Last modified: 2007-11-09 20:40:45 UTC
/* This function reverses the bytes in a word. The method was discovered in 1986 following a competition between ARM programmers; it requires just 4 instructions and 1 work register. A method using only 3 instructions per word reversed was also found, but it has some set-up overhead and uses a 2nd register. */ unsigned long reverse(unsigned long v) { unsigned long t; t = v ^ ((v << 16) | (v >> 16)); // EOR r1,r0,r0,ROR #16 [1] t &= ~0xff0000; // BIC r1,r1,#&ff0000 v = (v << 24) | (v >> 8); // MOV r0,r0,ROR #8 return v ^ (t >> 8); // EOR r0,r0,r1,LSR #8 } The gcc-3.4.3 with -O2 produces: reverse: mov r3, r0 [2] mov r0, r0, ror #16 [2] eor r0, r0, r3 [2] bic r0, r0, #16711680 mov r3, r3, ror #8 eor r0, r3, r0, lsr #8 mov pc, lr Itc doesn't seem to produce [2] optimal code [1].
Confirmed, the mainline produces better code already: mov r3, r0 eor r0, r0, r0, ror #16 bic r0, r0, #16711680 mov r0, r0, lsr #8 eor r0, r0, r3, ror #8 @ lr needed for prologue bx lr
As Andrew pointed out, the merge of the eor and the rotate is now done on mainline in 4.0. The initial redundant MOV is a register allocation artifact. This particular testcase compiles optimally with the new register allocator: reverse: eor r3, r0, r0, ror #16 bic r3, r3, #16711680 mov r3, r3, lsr #8 eor r0, r3, r0, ror #8 bx lr but for other reasons, I wouldn't recommend you use that option (too many other bugs).

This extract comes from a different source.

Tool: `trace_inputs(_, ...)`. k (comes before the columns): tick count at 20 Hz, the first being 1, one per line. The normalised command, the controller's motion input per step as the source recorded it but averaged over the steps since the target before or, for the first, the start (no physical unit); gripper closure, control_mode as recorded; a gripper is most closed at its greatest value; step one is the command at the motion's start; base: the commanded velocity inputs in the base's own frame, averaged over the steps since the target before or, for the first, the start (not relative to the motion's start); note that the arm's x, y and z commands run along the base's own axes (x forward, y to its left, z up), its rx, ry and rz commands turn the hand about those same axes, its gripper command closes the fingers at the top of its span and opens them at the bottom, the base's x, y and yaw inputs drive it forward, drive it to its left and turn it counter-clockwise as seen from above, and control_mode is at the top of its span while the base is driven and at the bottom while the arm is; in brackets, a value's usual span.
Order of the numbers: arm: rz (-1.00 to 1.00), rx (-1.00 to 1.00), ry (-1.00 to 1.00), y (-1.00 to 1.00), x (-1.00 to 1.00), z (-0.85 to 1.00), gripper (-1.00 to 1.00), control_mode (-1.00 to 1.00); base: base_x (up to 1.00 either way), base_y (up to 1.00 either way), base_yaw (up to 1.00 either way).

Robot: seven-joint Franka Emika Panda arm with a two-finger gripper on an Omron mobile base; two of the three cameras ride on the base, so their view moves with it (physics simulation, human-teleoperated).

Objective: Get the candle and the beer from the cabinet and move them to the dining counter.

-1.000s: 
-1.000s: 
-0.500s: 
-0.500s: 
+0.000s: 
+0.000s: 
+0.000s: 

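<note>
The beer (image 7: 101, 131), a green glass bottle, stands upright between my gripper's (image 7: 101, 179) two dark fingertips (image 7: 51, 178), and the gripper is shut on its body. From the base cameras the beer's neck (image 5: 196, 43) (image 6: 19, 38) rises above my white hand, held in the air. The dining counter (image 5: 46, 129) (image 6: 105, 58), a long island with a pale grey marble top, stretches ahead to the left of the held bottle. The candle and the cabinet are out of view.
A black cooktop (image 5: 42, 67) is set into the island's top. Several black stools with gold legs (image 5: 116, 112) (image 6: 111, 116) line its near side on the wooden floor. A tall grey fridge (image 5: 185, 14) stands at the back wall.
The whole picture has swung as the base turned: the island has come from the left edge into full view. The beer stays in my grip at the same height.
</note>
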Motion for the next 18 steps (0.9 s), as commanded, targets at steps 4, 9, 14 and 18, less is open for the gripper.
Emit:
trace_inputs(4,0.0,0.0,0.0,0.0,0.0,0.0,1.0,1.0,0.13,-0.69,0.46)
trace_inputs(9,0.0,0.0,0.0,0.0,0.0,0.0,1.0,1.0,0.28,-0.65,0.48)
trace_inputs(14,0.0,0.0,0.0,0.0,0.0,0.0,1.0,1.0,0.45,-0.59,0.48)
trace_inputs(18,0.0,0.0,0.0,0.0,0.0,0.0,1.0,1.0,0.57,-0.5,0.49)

(In reply to comment #2) > As Andrew pointed out, the merge of the eor and the rotate is now done on > mainline in 4.0. Hmm, it doesn't work on my gcc. # arm-pld-linux-gcc reversing_the_bytes_in_word.c -s -S -O2 .file "reversing_the_bytes_in_word.c" .text .align 2 .global reverse .type reverse, %function reverse: @ args = 0, pretend = 0, frame = 0 @ frame_needed = 0, uses_anonymous_args = 0 @ link register save eliminated. mov r3, r0 eor r0, r0, r0, ror #16 bic r0, r0, #16711680 mov r0, r0, lsr #8 eor r0, r0, r3, ror #8 @ lr needed for prologue mov pc, lr .size reverse, .-reverse .ident "GCC: (GNU) 4.0.0 20050130 (experimental)" > The initial redundant MOV is a register allocation artifact. > This particular testcase compiles optimally with the new register allocator: Is there a special option I need to set?

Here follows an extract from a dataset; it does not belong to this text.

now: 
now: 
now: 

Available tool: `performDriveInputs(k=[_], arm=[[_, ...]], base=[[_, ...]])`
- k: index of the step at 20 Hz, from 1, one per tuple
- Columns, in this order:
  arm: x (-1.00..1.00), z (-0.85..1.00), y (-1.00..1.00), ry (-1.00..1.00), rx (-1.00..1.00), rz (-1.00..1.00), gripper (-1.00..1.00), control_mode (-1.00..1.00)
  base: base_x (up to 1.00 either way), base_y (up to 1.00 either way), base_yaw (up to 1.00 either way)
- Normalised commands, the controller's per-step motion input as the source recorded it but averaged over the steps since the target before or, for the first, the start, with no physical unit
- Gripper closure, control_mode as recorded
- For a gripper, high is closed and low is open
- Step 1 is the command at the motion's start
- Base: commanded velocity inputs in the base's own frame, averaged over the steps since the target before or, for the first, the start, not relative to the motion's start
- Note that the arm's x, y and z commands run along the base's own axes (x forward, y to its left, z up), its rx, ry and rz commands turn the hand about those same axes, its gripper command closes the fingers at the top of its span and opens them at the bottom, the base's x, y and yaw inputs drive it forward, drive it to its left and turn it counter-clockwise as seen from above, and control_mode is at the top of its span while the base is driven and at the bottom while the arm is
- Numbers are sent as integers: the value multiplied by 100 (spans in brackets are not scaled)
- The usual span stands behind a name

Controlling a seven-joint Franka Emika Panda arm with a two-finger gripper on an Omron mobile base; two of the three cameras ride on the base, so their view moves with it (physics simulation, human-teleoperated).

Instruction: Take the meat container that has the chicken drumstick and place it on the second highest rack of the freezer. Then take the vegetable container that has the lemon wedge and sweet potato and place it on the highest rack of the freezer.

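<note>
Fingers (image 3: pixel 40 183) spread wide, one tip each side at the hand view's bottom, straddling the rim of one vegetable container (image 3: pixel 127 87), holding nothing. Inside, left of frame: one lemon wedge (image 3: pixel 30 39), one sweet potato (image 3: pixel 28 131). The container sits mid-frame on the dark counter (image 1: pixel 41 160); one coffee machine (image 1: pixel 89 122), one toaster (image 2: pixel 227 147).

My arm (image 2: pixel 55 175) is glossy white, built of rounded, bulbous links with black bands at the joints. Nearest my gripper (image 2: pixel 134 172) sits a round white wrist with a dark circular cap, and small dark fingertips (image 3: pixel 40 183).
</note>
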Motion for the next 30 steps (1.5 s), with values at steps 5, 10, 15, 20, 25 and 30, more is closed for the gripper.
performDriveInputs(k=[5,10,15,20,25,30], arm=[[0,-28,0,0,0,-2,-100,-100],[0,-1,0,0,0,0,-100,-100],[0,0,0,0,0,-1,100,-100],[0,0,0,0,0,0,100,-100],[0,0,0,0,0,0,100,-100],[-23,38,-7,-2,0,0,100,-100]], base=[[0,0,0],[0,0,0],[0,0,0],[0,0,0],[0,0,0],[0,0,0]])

The new register allocator (new-ra) has been removed because it was buggy and there were no plans to fix it. I was using it to show that the initial MOV was an unrelated issue. Your code snippet shows that the rotate and the EOR are being merged, which is what this PR was about.

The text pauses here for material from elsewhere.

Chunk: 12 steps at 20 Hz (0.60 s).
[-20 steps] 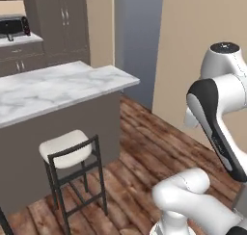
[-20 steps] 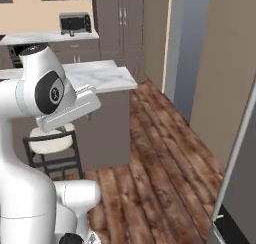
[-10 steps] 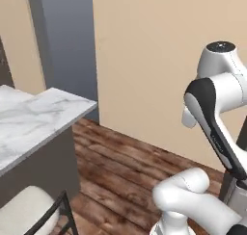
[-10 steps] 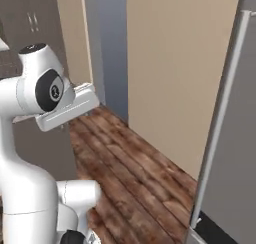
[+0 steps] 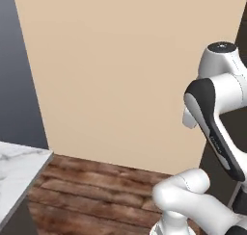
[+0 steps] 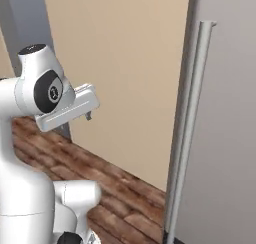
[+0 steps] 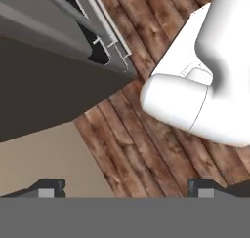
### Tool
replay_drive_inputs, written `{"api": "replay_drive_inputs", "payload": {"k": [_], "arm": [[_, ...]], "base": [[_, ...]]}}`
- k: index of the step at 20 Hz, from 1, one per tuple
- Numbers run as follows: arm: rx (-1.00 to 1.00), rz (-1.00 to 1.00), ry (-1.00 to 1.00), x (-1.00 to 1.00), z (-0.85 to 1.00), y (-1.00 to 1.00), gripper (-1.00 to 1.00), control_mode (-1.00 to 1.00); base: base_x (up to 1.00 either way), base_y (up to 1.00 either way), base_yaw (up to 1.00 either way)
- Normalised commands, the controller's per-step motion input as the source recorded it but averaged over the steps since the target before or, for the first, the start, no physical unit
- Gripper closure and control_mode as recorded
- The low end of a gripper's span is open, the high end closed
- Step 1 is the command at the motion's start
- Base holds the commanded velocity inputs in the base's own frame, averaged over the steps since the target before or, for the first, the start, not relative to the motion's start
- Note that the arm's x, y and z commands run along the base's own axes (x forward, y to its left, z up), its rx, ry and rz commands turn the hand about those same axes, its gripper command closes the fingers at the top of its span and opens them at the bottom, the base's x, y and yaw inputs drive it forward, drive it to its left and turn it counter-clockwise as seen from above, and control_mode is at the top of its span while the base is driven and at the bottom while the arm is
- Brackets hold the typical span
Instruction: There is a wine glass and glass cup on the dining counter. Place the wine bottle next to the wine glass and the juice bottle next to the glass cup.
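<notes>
Beige wall (image 5: 120,70) and plank floor (image 5: 96,190) faced you; marble table (image 5: 19,166) corner sat at far left, bottles and glasses unseen; your pincer (image 7: 124,186) was spread, empty, aimed floorward beside a tall grey door (image 6: 225,113); table lay leftward.

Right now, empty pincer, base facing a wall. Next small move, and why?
Probably keep turning the base toward the tall grey appliance door. The pincer is open and holds nothing, the dining counter sits at the left edge, and no bottle is in sight, so one has to be found first.
</notes>
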Motion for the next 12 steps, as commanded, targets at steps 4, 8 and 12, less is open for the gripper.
{"api": "replay_drive_inputs", "payload": {"k": [4,8,12], "arm": [[0.0,0.0,0.0,0.0,0.0,0.0,-1.0,1.0],[0.0,0.0,0.0,0.0,0.0,0.0,-1.0,1.0],[0.0,0.0,0.0,0.0,0.0,0.0,-1.0,1.0]], "base": [[1.0,0.0,-0.4],[1.0,0.12,-0.34],[1.0,0.34,-0.3]]}}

(In reply to comment #4) > The new register allocator (new-ra) has been removed because it was buggy and > there were no plans to fix it. > I was using it to show that the initial MOV was an unrelated issue. > Your code snippet shows that the rotate and the EOR are being merged, > which is what this PR was about. The PR is about initial eor/mov opt., not eor/rotate ;-) At this moment the comercial IAR compiler generates good code. The GCC should be good too :) reverse: 0x00000D04 E0201860 EOR R1, R0, R0, ROR #16 0x00000D08 E3C118FF BIC R1, R1, #0xFF0000 0x00000D0C E1A01421 MOV R1, R1, LSR #8 0x00000D10 E0210460 EOR R0, R1, R0, ROR #8 0x00000D14 E12FFF1E BX LR
I've linked this to the register-allocator meta-bug
This has been fixed for more than a year: reverse: @ args = 0, pretend = 0, frame = 0 @ frame_needed = 0, uses_anonymous_args = 0 @ link register save eliminated. eor r3, r0, r0, ror #16 @ 12 *arith_shiftsi [length = 4] bic r3, r3, #16711680 @ 13 *arm_andsi3_insn/2 [length = 4] mov r0, r0, ror #8 @ 15 *arm_shiftsi3 [length = 4] eor r0, r0, r3, lsr #8 @ 23 *arith_shiftsi [length = 4] @ lr needed for prologue @ 36 prologue_use [length = 4] bx lr @ 39 return [length = 12] .size reverse, .-reverse .ident "GCC: (GNU) 4.2.0 20060729 (experimental)" 4.3.0 (revision 129967) generates the same code.